_Exercise aim_
How many lines of the data hold the word "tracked"? State the number and nothing else.

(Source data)
Start of Block

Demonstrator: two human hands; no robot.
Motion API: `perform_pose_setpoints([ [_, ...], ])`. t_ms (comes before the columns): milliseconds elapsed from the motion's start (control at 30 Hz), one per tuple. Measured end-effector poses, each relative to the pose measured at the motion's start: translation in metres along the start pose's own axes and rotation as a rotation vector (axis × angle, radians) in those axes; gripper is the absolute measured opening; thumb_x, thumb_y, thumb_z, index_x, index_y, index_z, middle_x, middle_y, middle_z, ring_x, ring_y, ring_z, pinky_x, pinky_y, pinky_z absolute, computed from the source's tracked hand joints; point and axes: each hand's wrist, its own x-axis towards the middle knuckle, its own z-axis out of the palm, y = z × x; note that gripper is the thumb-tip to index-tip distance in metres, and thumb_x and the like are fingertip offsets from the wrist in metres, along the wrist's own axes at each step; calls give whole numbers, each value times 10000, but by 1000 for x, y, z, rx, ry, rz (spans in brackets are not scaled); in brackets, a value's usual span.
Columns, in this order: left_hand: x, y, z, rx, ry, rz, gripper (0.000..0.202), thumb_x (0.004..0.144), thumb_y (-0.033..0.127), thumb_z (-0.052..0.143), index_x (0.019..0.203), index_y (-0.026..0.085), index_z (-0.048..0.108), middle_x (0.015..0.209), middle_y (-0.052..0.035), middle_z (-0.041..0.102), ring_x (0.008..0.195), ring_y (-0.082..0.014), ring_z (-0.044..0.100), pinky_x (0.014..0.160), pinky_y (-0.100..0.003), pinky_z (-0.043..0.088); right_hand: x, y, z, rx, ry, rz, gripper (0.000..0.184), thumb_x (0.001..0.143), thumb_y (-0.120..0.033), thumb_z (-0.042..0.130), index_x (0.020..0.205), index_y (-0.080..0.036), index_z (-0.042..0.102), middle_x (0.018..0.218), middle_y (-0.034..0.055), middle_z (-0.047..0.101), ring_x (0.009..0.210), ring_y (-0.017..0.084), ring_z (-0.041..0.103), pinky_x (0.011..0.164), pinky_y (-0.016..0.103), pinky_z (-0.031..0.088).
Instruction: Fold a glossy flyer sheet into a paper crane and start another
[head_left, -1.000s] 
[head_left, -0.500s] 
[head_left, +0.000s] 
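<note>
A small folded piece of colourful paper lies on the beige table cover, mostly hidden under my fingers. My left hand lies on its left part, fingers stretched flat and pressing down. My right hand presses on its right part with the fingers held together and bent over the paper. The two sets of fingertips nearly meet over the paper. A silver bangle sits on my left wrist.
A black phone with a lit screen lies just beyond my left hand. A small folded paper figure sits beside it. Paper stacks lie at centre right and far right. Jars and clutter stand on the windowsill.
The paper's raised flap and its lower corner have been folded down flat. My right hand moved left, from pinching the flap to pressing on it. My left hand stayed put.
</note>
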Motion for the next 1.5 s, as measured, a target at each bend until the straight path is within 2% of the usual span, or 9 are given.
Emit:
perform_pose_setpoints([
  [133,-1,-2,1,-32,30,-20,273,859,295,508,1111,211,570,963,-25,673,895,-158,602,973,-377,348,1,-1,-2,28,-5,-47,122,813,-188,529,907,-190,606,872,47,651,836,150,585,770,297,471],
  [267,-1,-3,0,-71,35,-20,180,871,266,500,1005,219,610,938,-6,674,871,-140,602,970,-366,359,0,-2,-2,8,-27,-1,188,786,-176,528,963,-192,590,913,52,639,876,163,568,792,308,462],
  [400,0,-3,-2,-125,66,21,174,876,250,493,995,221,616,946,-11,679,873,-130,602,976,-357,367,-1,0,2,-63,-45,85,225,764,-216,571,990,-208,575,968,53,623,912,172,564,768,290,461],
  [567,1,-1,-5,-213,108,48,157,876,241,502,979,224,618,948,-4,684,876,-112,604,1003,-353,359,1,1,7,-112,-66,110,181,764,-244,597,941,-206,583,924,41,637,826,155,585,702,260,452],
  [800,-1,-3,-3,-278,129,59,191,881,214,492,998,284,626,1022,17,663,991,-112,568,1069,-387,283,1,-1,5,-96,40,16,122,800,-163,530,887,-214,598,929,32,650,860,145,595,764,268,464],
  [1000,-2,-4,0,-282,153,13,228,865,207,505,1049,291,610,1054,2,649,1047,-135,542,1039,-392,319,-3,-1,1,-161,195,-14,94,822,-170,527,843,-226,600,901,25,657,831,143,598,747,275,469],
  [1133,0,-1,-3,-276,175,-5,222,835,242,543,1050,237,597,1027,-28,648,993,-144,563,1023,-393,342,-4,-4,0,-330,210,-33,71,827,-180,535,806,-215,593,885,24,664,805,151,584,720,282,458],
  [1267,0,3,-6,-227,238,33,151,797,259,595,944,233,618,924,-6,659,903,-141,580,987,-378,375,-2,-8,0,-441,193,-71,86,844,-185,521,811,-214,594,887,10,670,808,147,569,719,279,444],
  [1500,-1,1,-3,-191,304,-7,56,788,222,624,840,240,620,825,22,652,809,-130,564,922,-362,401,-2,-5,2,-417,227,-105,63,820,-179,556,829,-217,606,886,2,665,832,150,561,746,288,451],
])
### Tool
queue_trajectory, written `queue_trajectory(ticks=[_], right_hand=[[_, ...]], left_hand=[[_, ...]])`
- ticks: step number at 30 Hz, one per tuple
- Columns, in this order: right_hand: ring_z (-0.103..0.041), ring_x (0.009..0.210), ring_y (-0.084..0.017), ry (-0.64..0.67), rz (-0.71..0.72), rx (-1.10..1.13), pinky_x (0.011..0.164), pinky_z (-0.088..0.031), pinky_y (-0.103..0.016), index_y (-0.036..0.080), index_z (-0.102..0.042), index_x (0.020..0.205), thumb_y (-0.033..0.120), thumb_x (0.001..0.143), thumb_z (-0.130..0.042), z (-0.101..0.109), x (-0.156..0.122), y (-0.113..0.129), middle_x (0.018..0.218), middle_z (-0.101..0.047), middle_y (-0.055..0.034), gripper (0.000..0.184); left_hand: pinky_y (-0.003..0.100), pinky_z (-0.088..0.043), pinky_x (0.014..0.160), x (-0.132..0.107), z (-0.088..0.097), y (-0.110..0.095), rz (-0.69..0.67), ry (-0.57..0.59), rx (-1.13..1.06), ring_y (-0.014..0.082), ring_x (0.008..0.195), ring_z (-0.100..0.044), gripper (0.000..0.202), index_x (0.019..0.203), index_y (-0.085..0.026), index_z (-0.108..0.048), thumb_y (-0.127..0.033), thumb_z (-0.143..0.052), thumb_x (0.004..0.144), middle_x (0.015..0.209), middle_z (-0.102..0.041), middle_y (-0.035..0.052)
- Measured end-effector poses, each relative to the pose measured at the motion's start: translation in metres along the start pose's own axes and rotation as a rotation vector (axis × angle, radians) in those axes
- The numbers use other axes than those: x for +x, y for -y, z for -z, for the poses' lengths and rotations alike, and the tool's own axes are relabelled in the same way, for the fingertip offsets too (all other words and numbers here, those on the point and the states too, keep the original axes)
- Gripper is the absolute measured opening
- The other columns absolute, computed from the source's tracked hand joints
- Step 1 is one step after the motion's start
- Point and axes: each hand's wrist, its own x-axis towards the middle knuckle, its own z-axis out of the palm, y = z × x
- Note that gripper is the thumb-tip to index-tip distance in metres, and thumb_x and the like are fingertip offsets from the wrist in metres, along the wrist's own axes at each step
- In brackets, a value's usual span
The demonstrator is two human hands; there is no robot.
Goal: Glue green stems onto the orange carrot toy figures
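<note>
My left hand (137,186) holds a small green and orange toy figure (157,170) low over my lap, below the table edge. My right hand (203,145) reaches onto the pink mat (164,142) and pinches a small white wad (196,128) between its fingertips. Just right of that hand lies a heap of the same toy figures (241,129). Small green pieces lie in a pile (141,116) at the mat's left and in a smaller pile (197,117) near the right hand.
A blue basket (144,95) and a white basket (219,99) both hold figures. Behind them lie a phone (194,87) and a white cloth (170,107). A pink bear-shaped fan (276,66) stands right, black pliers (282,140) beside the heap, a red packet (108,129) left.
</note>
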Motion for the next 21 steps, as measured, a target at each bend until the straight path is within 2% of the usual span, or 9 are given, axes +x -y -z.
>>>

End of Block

_Solution to the exercise_
2